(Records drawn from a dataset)
__________________________________________________
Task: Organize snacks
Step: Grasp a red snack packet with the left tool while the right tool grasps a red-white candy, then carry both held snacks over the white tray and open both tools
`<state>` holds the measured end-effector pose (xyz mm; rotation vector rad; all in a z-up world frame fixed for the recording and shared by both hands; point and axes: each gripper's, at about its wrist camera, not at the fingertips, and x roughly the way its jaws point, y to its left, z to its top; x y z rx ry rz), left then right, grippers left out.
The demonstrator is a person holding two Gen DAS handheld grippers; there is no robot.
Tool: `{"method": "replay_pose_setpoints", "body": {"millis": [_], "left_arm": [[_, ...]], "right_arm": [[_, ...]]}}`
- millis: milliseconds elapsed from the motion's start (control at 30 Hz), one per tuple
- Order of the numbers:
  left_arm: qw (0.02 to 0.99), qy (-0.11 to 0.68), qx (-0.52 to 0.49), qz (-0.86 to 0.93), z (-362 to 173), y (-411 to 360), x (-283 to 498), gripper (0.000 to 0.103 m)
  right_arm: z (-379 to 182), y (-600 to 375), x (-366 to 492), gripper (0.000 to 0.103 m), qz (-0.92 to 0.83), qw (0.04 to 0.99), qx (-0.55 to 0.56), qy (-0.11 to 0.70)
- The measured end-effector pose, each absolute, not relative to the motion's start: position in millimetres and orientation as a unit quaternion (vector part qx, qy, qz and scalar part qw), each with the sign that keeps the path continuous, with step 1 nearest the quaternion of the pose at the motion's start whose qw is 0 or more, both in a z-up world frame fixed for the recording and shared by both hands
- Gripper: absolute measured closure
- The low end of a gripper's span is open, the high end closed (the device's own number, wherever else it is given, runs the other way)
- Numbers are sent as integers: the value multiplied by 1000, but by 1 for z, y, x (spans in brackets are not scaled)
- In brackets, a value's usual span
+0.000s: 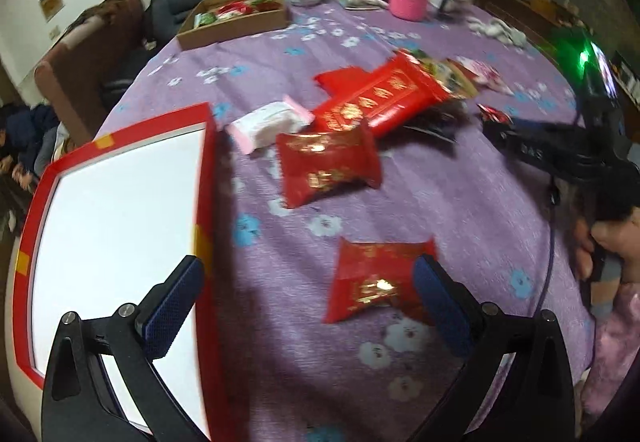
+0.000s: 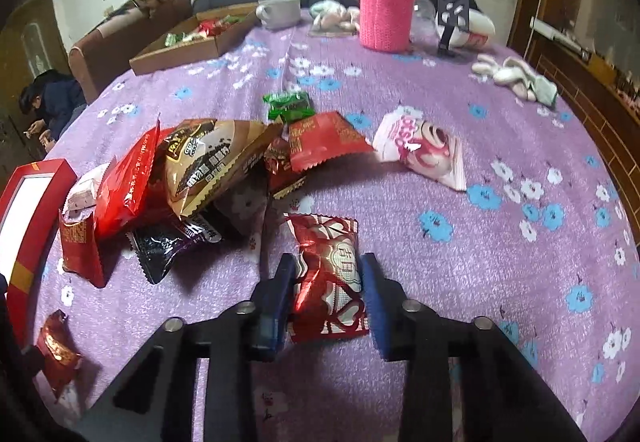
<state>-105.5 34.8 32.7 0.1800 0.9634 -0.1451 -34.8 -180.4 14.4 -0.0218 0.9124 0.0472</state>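
Right wrist: red-and-white snack packet (image 2: 332, 282) between hand-held gripper (image 2: 329, 296) pads

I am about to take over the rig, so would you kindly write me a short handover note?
Left gripper: open, nothing held, hovering beside the red box, a red packet just ahead.
Right gripper: shut on a red-and-white snack packet.
Things: a pile of loose snacks lies mid-table; a pink-and-white packet and a green packet lie apart. The cardboard tray at the far side holds some snacks.
Done: the red box looks empty.
Left: most packets remain to sort.
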Motion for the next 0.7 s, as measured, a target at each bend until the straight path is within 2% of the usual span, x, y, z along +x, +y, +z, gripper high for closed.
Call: {"method": "replay_pose_setpoints", "body": {"millis": [300,333,367,500,600,700], "left_arm": [[872,471,90,-94,22,17,-101,0],[870,479,81,-90,16,20,-98,4],[867,484,74,-90,13,24,-97,13],[875,473,62,-87,11,32,-98,27],[882,459,59,-89,15,37,-97,44],[886,449,55,-99,17,40,-97,48]], "right_arm": [[17,-201,-34,70,55,901,59,427],[17,-201,-34,70,54,901,56,426],[16,-199,-34,70,52,902,51,425],[16,-201,-34,70,52,903,58,423],[16,-201,-35,70,52,903,61,421],[16,-201,-36,70,57,904,63,419]]}}
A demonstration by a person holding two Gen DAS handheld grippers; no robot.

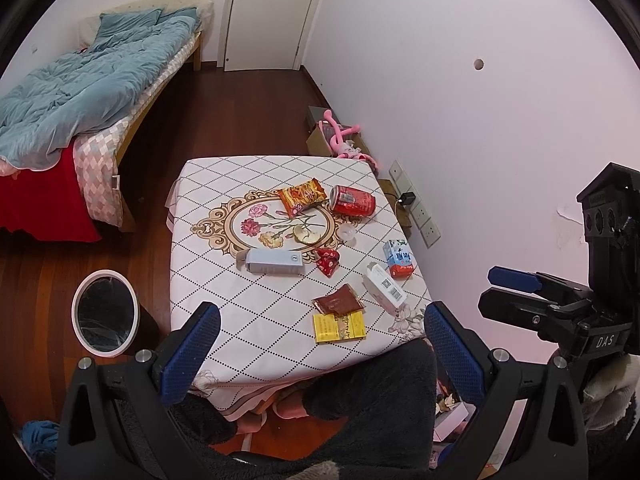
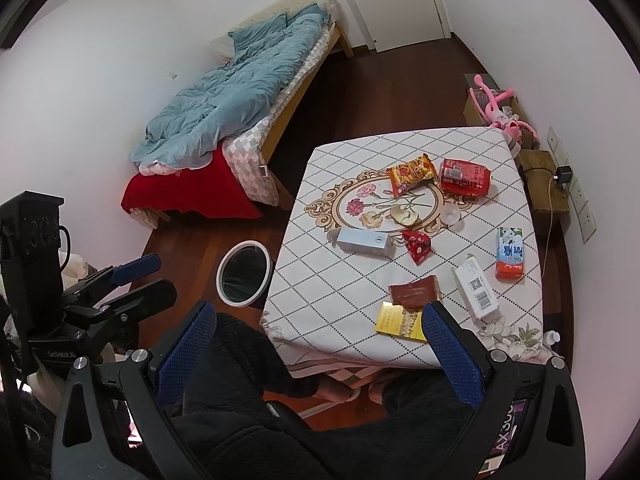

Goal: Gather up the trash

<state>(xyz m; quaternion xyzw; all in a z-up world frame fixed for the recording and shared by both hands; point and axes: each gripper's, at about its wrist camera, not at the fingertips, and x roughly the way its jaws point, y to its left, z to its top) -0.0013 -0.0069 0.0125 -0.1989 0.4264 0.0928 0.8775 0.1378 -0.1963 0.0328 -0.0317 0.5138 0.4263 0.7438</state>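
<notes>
Trash lies scattered on a table with a diamond-pattern cloth [image 1: 224, 280] [image 2: 320, 280]: an orange snack bag [image 1: 301, 197] [image 2: 411, 173], a red can [image 1: 353, 199] [image 2: 464, 176], a fruit peel [image 1: 306, 235], a light blue box [image 1: 275, 262], a red wrapper [image 1: 327, 260], a milk carton [image 1: 398, 258] [image 2: 510, 254], a white box [image 1: 384, 286], a brown sachet [image 1: 338, 300] and a yellow packet [image 1: 339, 327] [image 2: 400, 320]. A white-rimmed bin [image 1: 104, 314] [image 2: 244, 273] stands on the floor left of the table. My left gripper [image 1: 324, 344] and right gripper [image 2: 320, 348] hover open and empty above the table's near edge.
A bed [image 1: 80, 92] with a blue quilt stands to the far left, and a closed door [image 1: 268, 12] is at the back. Boxes with a pink plush toy [image 1: 344, 136] and wall sockets [image 1: 416, 208] line the right wall. Dark fleecy fabric [image 1: 340, 420] lies below the grippers.
</notes>
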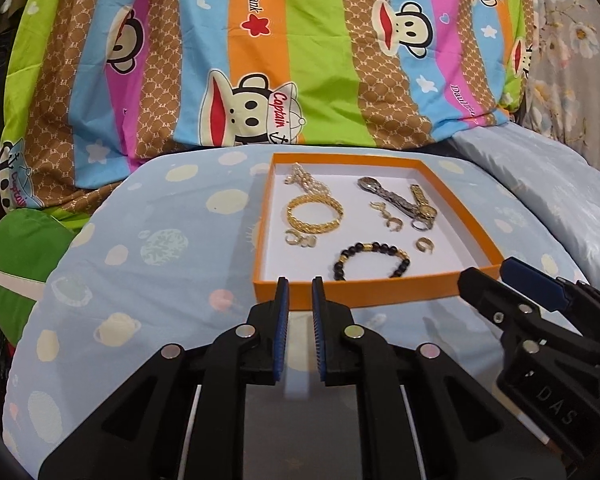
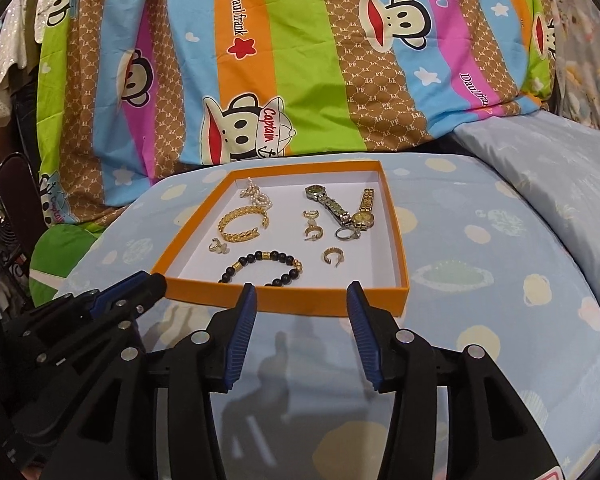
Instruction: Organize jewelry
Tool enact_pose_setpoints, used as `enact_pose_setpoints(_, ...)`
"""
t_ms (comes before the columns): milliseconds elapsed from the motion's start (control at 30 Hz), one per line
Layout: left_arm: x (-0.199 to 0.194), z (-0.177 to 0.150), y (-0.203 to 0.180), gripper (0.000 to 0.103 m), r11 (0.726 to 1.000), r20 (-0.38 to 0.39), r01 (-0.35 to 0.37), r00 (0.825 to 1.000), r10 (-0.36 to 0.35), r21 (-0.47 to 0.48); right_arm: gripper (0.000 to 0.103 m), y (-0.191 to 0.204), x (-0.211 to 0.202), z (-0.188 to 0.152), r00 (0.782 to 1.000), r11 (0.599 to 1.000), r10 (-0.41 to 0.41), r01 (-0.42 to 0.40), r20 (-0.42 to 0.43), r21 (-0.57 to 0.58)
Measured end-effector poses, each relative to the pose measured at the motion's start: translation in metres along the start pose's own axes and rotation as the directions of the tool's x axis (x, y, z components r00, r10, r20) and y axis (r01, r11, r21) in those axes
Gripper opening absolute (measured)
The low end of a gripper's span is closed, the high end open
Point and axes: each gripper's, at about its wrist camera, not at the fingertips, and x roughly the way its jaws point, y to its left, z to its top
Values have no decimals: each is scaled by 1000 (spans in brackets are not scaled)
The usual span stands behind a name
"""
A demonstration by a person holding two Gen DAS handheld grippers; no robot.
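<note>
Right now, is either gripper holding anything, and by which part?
Nothing is held. The left gripper has a narrow empty gap; the right gripper stands wider, also empty. All jewelry, including the beaded bracelet, lies in the orange tray.

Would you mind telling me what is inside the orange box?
Inside the orange box: gold bangle, black bead bracelet, pearl piece, two watches, several small rings and earrings. The near wall hides part of the bracelet.
</note>
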Motion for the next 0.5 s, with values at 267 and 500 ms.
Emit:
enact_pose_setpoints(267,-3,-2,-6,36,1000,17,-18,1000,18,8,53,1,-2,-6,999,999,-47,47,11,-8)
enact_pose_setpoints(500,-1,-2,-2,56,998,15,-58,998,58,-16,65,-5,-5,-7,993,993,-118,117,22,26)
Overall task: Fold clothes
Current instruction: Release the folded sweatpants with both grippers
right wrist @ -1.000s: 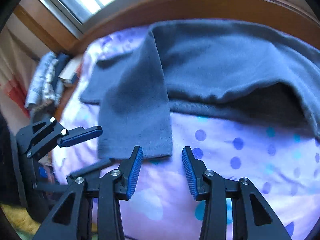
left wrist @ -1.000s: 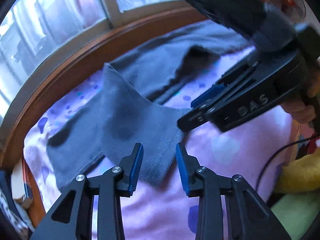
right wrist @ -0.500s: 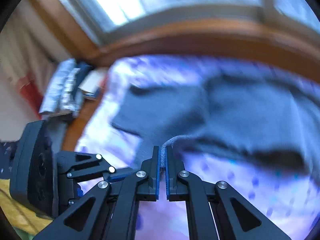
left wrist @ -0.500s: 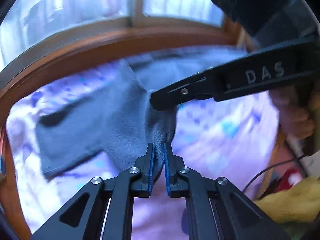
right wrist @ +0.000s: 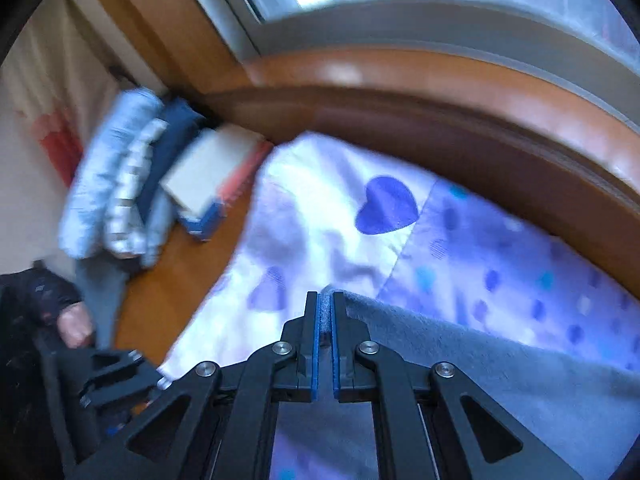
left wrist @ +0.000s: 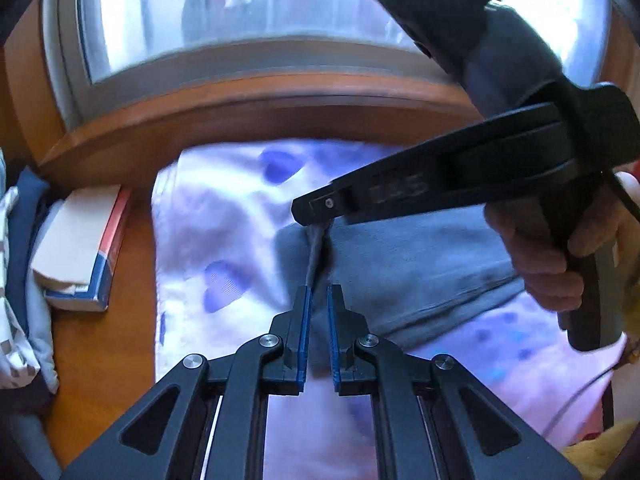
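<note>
A grey-blue garment (left wrist: pixel 420 264) lies on a lilac sheet with purple hearts (left wrist: pixel 224 216). My left gripper (left wrist: pixel 318 292) is shut on a raised fold of its edge. In that view my right gripper (left wrist: pixel 316 210) reaches in from the right and pinches the same edge a little farther up, with a hand (left wrist: pixel 540 264) on its handle. In the right wrist view my right gripper (right wrist: pixel 326 300) clamps a corner of the garment (right wrist: pixel 500 360); its jaws are opening slightly with the cloth still between the pads. The left gripper (right wrist: pixel 120 372) shows at the lower left, blurred.
A curved wooden ledge (left wrist: pixel 240 120) and a window bound the far side. A book (left wrist: pixel 80 240) and a pile of folded clothes (right wrist: pixel 120 184) sit on the wooden surface at the left. Something yellow (left wrist: pixel 592 448) lies at the lower right.
Both grippers closed on the garment's near edge and carried it toward the left side of the bed. The cloth that lay spread out is now drawn up between them.
</note>
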The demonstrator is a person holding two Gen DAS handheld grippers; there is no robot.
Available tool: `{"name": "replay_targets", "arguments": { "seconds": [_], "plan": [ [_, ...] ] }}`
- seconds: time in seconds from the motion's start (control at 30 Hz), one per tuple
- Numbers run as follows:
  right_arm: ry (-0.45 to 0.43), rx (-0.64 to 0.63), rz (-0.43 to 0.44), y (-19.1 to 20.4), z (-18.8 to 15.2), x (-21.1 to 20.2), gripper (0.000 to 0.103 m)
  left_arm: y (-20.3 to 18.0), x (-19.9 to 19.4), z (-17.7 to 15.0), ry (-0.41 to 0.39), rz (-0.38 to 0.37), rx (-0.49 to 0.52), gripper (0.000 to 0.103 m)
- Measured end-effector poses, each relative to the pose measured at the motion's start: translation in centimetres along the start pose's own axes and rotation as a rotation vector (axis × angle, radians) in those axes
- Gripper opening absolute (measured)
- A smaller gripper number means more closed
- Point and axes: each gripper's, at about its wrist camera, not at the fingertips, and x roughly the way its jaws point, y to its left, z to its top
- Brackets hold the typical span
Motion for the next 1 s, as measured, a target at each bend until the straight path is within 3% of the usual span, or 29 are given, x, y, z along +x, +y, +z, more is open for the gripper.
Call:
{"name": "replay_targets", "arguments": {
  "seconds": [0.1,0.2,0.27,0.33,0.47,0.57,0.67,0.83,1.0],
  "plan": [
    [-0.033,0.037,-0.008,-0.2,0.2,0.4,0.009,1.5,1.5,-0.5,0.053,0.057,-0.034,0.009],
    [-0.125,0.051,0.018,-0.5,-0.4,-3.2,0.022,2.4,0.4,-0.8,0.042,0.0,-0.077,0.009],
    [-0.182,-0.022,-0.08,-0.5,-2.7,-6.5,0.042,2.3,-0.3,-0.7,0.044,-0.057,-0.079,0.02],
    [-0.232,-0.115,-0.215,-0.5,-5.8,-9.6,0.042,1.9,-0.7,-0.4,0.041,-0.088,-0.075,0.029],
    [-0.196,-0.192,-0.443,-2.4,-12.6,-11.2,0.042,0.7,-0.2,-0.5,0.045,-0.098,-0.058,0.031],
    [-0.154,-0.195,-0.512,-3.8,-15.9,-11.0,0.042,-0.1,0.8,-0.8,0.083,-0.112,-0.032,0.031],
    [-0.114,-0.223,-0.556,-4.1,-17.5,-9.6,0.042,-0.7,1.9,-1.0,0.126,-0.112,-0.014,0.031],
    [-0.054,-0.291,-0.55,-4.0,-17.9,-6.9,0.042,-1.3,2.8,-0.7,0.163,-0.1,0.006,0.031],
    [-0.075,-0.251,-0.506,-4.7,-16.7,-6.6,0.042,-1.4,3.3,-0.5,0.176,-0.097,-0.021,0.035]
  ]
}}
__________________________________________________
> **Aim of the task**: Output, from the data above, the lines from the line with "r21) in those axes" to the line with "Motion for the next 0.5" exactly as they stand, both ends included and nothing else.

> **The answer**:
Measured end-effector poses, each relative to the pose measured at the motion's start: translation in metres along the start pose's own axes and rotation as the directions of the tool's x axis (x, y, z components r00, r10, r20) and y axis (r01, r11, r21) in those axes
Gripper opening absolute (measured)
The low end of a gripper's span is closed, the high end open
Point and axes: each gripper's, at about its wrist camera, not at the fingertips, and x roughly the way its jaws point, y to its left, z to its top
Values have no decimals: each is scaled by 1000 (spans in brackets are not scaled)
The usual span stands behind a name
"""
A demonstration by a person holding two Gen DAS handheld grippers; no robot.
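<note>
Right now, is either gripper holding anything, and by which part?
Nothing is held. The left gripper has a narrow empty gap; the right gripper stands wider, also empty. All jewelry, including the beaded bracelet, lies in the orange tray.

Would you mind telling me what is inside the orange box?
Inside the orange box: gold bangle, black bead bracelet, pearl piece, two watches, several small rings and earrings. The near wall hides part of the bracelet.
</note>
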Motion for the next 0.5 s, with values at 267 and 500 ms.

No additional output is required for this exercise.